Visualizations of New York City

Author:Murphy | View: 25116 | Time: 2025-03-23 12:59:56

New York City's open data platform is an incredible source of information. All public data collected and generated by the city is mandated by law to be made available through the portal, as well as being free for use by the public.

Datasets range from transport, housing, and motor vehicle incidents, to a Central Park squirrel census, and even park ranger reports of aggressive turtle encounters.

Geography, infrastructure, and sociology datasets like these represent real-world processes and events. Even if you have no connection to or little interest in NYC or urban areas in general, they give you a chance to work with data that looks a lot more like what you'll encounter in a professional role than the likes of MNIST or Titanic survivors. Better still, they're almost as easy to access.

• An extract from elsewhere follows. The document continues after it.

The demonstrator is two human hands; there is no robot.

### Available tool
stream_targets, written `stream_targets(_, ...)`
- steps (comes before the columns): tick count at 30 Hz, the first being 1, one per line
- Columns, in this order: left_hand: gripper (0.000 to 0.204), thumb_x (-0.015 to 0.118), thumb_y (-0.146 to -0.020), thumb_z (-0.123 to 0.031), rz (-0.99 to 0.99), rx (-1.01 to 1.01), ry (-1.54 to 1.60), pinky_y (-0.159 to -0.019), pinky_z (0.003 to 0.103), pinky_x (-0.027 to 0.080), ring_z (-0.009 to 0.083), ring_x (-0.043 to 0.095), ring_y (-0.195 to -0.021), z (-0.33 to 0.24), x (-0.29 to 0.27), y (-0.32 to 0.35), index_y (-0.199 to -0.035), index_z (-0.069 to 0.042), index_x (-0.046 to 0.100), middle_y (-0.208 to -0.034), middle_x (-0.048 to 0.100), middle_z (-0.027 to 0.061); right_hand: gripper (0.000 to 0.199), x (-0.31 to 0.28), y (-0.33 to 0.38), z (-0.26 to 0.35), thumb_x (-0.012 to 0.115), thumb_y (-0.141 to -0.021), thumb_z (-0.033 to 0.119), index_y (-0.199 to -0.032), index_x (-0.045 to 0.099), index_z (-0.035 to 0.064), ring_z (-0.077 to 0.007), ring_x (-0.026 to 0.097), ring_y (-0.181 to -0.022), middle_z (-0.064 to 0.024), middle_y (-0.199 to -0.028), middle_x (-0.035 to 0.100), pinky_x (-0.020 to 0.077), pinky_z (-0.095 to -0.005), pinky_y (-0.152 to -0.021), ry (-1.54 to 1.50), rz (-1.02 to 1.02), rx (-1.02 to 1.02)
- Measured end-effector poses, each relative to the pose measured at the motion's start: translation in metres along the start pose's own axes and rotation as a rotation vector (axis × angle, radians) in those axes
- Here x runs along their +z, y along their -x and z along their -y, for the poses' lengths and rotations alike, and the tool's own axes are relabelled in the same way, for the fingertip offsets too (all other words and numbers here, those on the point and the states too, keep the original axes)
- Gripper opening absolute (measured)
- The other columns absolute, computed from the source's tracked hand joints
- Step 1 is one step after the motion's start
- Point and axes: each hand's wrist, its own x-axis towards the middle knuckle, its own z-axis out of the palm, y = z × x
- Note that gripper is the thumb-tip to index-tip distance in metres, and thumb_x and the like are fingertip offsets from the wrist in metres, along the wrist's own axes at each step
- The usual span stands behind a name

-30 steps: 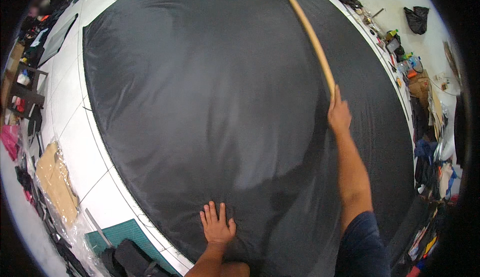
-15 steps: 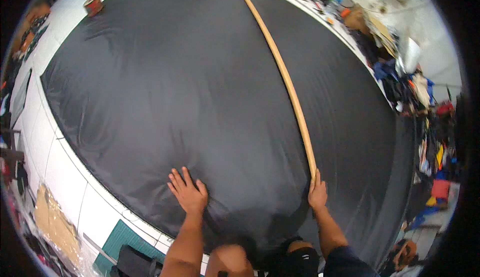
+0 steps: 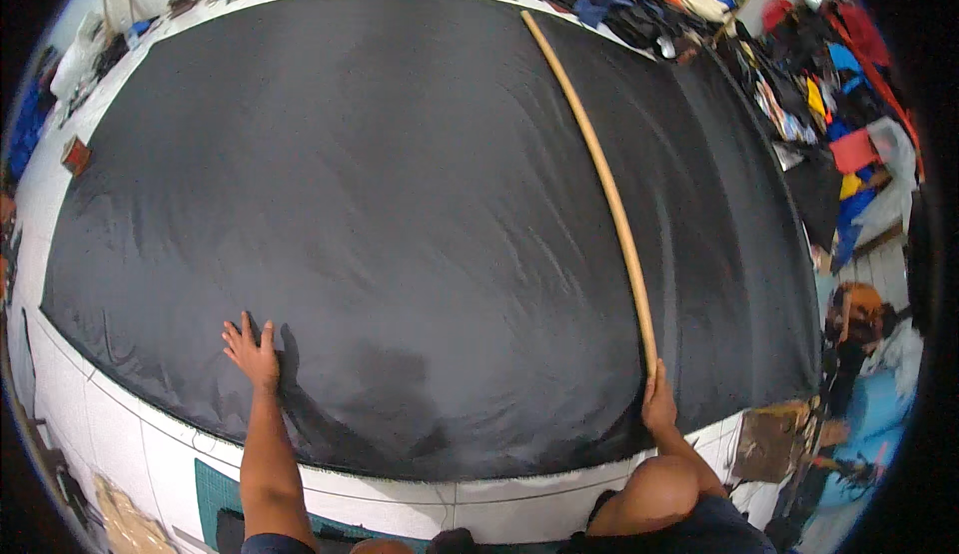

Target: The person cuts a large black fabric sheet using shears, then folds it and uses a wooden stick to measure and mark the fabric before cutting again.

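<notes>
A large sheet of black fabric (image 3: 380, 174) lies spread over the white tiled floor, with soft wrinkles across it. Near its lower left edge my left hand (image 3: 255, 357) rests flat on the cloth, fingers spread and holding nothing. On the right, my right hand (image 3: 658, 404) is closed around the near end of a long, pale wooden stick (image 3: 611, 194). The stick lies on the fabric and reaches to its far edge, looking bent in the fisheye picture. My knee (image 3: 654, 494) is beside the right forearm.
A small reddish tin (image 3: 76, 156) stands at the fabric's left edge. Piled clothes and bags (image 3: 849, 74) crowd the right and far right. A green cutting mat (image 3: 215, 494) lies at the lower left, near crumpled brown material (image 3: 130, 519). A brown box (image 3: 769, 444) sits at lower right.
The view has turned to the right and shows more of the fabric's near edge. My left hand now lies farther left on the cloth, wider apart from the right hand, which still grips the stick.
</notes>
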Motion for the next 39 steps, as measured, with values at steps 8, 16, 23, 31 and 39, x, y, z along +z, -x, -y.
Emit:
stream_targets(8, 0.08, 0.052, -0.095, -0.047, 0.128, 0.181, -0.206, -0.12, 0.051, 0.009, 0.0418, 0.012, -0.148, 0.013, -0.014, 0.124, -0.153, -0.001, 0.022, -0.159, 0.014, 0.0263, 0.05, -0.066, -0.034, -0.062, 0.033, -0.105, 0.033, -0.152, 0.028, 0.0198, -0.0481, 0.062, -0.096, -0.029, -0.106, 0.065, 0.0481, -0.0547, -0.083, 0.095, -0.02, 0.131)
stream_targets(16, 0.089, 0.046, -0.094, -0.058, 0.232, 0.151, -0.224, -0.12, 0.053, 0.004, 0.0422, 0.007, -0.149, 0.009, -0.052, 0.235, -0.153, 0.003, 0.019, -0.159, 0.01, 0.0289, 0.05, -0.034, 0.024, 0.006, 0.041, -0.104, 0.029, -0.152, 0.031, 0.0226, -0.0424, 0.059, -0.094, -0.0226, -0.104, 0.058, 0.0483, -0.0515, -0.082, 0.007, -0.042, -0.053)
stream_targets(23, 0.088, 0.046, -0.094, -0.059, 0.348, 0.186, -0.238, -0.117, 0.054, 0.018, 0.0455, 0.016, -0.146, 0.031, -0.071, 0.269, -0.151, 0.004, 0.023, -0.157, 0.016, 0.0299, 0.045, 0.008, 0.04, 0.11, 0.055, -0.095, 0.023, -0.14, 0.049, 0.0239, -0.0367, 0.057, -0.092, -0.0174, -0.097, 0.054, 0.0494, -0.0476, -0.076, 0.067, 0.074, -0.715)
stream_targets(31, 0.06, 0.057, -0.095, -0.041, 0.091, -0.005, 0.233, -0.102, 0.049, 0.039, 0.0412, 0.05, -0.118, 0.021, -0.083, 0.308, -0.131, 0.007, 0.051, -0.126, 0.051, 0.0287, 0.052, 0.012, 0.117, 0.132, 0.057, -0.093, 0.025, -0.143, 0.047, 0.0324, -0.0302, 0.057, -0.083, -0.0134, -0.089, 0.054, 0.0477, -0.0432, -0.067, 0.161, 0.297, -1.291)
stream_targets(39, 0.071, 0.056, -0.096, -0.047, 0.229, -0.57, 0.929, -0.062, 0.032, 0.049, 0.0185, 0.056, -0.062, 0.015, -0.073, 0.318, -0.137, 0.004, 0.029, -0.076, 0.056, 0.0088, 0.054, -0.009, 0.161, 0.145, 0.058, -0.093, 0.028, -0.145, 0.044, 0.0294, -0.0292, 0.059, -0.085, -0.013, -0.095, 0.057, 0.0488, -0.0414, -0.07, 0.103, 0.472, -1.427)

We're going to run through a demonstration of just how easy these datasets are to use and build some interesting visuals in the process.

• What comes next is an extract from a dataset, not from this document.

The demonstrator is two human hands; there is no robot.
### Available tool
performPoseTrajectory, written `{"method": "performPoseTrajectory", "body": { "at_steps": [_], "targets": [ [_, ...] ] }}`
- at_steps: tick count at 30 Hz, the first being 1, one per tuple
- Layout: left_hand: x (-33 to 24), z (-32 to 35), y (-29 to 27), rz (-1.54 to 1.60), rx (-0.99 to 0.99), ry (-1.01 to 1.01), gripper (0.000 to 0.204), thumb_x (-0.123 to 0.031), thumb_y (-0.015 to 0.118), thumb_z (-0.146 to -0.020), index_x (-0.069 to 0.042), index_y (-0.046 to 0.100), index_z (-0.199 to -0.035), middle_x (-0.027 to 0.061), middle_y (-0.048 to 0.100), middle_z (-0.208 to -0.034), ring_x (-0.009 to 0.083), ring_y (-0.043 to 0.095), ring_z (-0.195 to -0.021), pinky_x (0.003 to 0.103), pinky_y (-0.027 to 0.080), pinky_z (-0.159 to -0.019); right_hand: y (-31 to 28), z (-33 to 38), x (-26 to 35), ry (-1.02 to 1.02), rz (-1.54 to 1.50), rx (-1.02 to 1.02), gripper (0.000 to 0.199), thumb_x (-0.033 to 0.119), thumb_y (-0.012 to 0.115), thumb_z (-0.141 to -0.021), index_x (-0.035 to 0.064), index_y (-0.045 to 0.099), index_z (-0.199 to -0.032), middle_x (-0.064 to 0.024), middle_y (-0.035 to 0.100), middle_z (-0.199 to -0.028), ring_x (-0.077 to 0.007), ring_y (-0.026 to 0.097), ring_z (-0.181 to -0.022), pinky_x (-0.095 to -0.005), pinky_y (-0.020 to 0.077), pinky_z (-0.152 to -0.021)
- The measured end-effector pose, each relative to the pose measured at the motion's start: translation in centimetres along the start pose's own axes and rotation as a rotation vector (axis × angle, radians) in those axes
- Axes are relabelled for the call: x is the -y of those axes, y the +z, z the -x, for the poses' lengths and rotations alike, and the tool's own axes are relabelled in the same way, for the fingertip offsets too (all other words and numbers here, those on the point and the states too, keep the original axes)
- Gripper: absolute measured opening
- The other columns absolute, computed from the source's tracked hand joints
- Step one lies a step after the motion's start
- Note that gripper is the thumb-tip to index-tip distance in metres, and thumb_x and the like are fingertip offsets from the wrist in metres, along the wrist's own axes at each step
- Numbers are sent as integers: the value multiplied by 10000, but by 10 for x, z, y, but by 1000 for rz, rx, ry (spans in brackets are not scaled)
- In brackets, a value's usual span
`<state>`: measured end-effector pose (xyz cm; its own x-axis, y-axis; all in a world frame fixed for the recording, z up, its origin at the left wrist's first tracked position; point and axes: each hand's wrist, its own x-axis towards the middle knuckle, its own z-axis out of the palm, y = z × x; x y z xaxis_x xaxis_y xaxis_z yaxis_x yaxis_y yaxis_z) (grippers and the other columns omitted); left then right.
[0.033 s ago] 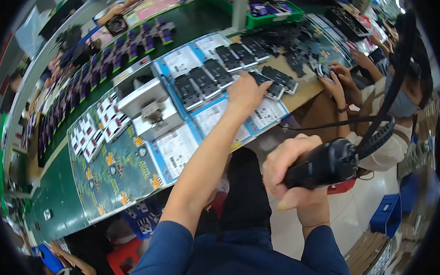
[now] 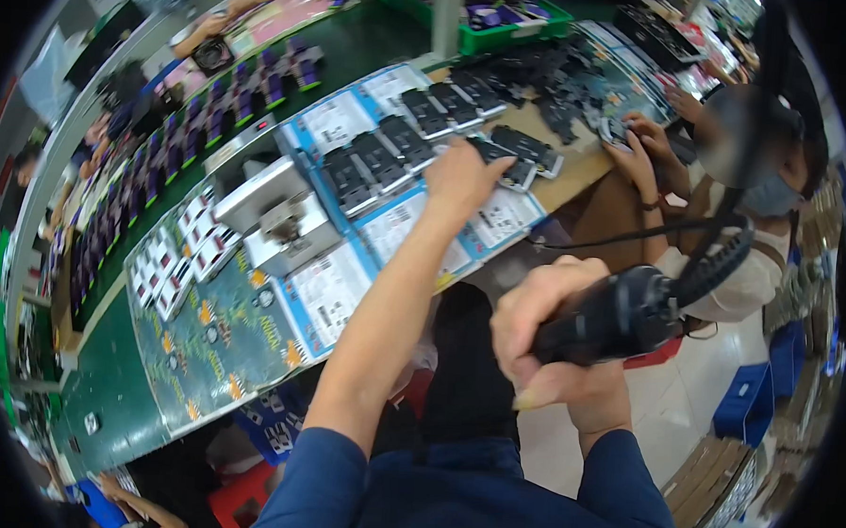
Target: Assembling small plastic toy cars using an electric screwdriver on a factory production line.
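My left hand [image 2: 459, 185] reaches over the bench to a flat black part with a white edge [image 2: 514, 172], thumb and fingers spanning its near left end. The fingertips are partly hidden behind the hand. Closed round a black, corded electric screwdriver [image 2: 595, 319], my right hand [image 2: 538, 326] is in front of the bench edge, off the parts. The tool's bit is hidden. Two more such parts [image 2: 527, 148] lie just beyond and beside my left hand. Several others [image 2: 380, 158] lie in rows on blue-and-white printed sheets [image 2: 332, 302].
A white box-shaped fixture [image 2: 279, 215] stands left of the sheets, near white pieces [image 2: 173, 267]. Loose black parts [image 2: 558, 86] pile up at the back. Purple-and-black pieces [image 2: 203, 118] line the far side. A co-worker's hands [image 2: 641, 146] are at the right, beside the tool's cable.
The view has shifted slightly, so the bench appears a little further left. My right hand with the screwdriver sits slightly further left; my left hand stays at the same part.
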<state>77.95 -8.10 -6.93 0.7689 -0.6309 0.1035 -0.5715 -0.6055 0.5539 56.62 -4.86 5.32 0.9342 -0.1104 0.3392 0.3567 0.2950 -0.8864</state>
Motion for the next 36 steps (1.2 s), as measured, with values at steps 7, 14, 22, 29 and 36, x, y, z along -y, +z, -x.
{"method": "performPoseTrajectory", "body": {
  "at_steps": [7,14,22,29,36],
  "targets": [
    [24,-4,13,237,-214,-52,732,-494,838,-693,65,556,-1073,293,675,-911,414,691,-850,434,555,-745,-11,-5,-8,-105,97,134,287,45,841,-735,2,622,-916,-46,607,-792,-95,555,-635,-252,405,-528],
    [48,65,-40,1175,-115,-161,372,-97,797,-802,-11,595,-1103,43,701,-857,90,631,-671,216,488,-595,3,-6,-13,-23,59,-9,239,85,816,-735,4,636,-871,-56,616,-802,-122,575,-692,-262,435,-621],
    [120,223,-116,1972,-157,-520,347,-335,535,-1013,-12,559,-1140,160,683,-1007,255,704,-852,414,613,-759,32,-30,-42,-98,-205,16,209,8,710,-723,-33,529,-819,-102,541,-594,-161,527,-440,-277,457,-437],
    [163,264,-119,1544,-241,-230,243,-219,536,-1024,-16,537,-1158,125,697,-966,166,685,-831,299,566,-742,84,-58,-76,-52,-79,191,290,184,726,-819,-10,535,-917,-59,521,-591,-139,493,-424,-277,468,-436],
    [174,264,-123,1196,-369,74,219,-128,589,-987,14,553,-1151,114,705,-997,138,660,-896,294,536,-817,94,-76,-84,-73,-136,216,286,194,715,-827,-10,536,-916,-57,521,-592,-137,499,-436,-282,473,-444]
  ]
}}
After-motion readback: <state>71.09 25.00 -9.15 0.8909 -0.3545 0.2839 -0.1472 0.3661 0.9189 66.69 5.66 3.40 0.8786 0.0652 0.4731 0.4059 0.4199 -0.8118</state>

To keep the code blocks as succinct as possible, here are the required modules for all the code in this post:

Python">import folium
import geopandas as gpd
import matplotlib.pyplot as plt
import numpy as np
import pandas as pd
import plotly.express as px
import plotly.graph_objects as go
import requests
from scipy.stats import gaussian_kde
import seaborn as sns
from shapely.geometry import Point, shape, box, Polygon

Make sure they're installed if you want to replicate anything yourself.

Building Footprints

Dataset

This is one of my favorite datasets to play around with. The data includes footprint polygons, ages, and heights for most of the buildings in NYC.

We'll start with data pull separate from the visualization code since we're using this dataset for a couple of different visuals.

# Pull data
api_endpoint = 'https://data.cityofnewyork.us/resource/qb5r-6dgf.json'
limit = 1000  # Number of rows per request
offset = 0   # Starting offset
data_frames = []  # List to hold chunks of data

# Loop to fetch data iteratively
# while offset <= 100000: # uncomment this and comment while True to fetch a 
#   sample much faster
while True: # while True will take a long time but gets all the data
    url = f"{api_endpoint}?$limit={limit}&$offset={offset}"
    chunk = pd.read_json(url)
    if chunk.empty:
        break  # Stop the loop when no more data is returned
    data_frames.append(chunk)
    offset += limit

# Concatenate all chunks into a single DataFrame
data = pd.concat(data_frames, ignore_index=True)

# Convert the 'the_geom' column from a dictionary to a Shapely geometry object
data['geometry'] = data['the_geom'].apply(lambda x: shape(x))

# Convert the Pandas DataFrame to a GeoDataFrame
gdf = gpd.GeoDataFrame(data, geometry='geometry', crs="EPSG:4326")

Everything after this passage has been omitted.